Die gemeinsame Erklärung enthält den besorgniserregenden Vorschlag, dass staatliche Schiffe die geretteten Menschen in ihren Herkunftsstaat bringen müssen. Diese Anforderung könnte zu ungerechtfertigten Verzögerungen bei den Ausschiffungen führen und aktive Rettungspatrouillen und Rettungseinsätze von EU-Marinen und Küstenwachen verhindern.
Darüber hinaus wird in der Erklärung betont, dass der Einsatz von Luftfahrzeugen zur Identifizierung von in Schwierigkeiten geratenen Schiffen verstärkt werden muss, es wird jedoch nicht auf die Wiedereinsetzung von Marineschiffen verwiesen. Parallel zu einem Abkommen über die Außerbetriebnahme und Verlegung von Schiffen sollten sich die EU-Minister verpflichten, eine ausreichende Anzahl von Schiffen auf den wichtigsten Seerouten einzusetzen und nichtstaatliche Rettungsaktionen in diesem Bereich zu unterstützen und zu ermöglichen.
Die in der gemeinsamen Erklärung enthaltene Verpflichtung, Asylwerber*innen innerhalb von vier Wochen nach ihrer Landung in die teilnehmenden Mitgliedstaaten zu verteilen, ist nach Ansicht von Amnesty International und Human Rights Watch ein positiver Schritt in Richtung einer breiteren Aufgabenteilung. Dieser Prozess sollte fair sein und sicherstellen, dass die Menschen nicht der Gefahr einer längeren Haft ausgesetzt werden und dass bestimmte Gruppen nicht aufgrund von Nationalität, ethnischer Zugehörigkeit oder anderen Faktoren diskriminiert werden.

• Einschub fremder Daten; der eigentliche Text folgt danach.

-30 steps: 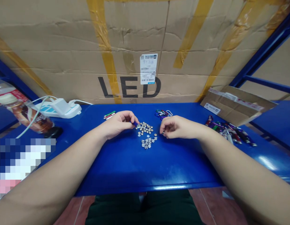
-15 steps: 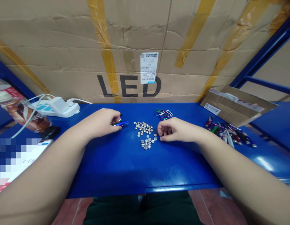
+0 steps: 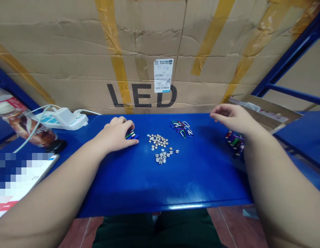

Zudem sollen zusätzliche Belastungen für Länder, in denen Menschen an Land gehen, vermieden werden.
Mit dem Vorschlag, dass die Mitgliedstaaten einen Teil der Menschen "unmittelbar nach der Landung" abschieben sollten, ohne weitere Prüfung außer einer grundlegenden Sicherheits- und ärztlichen Untersuchung, gewährleistet die gemeinsame Erklärung nicht die Einhaltung der Garantien gegen unsichere oder widerrechtliche Abschiebung. Die in Luxemburg versammelten EU-Minister*innen sollten sich auf einen Plan einigen, der den Zugang zu fairen und effizienten Asylverfahren und die Berücksichtigung der individuellen Schutzbedürfnisse oder -ansprüche, wie sie im internationalen und europäischen Recht verankert sind, gewährleistet.
Die gemeinsame Erklärung scheint in erster Linie darauf abzielen, die "Landungskrise" im zentralen Mittelmeerraum anzugehen. Aber auch in Griechenland, Spanien und Zypern, wo viele Menschen ankommen, die Aufnahme unter Druck steht und die humanitären Folgen angegangen werden müssen, sind gemeinsame Maßnahmen dringend erforderlich.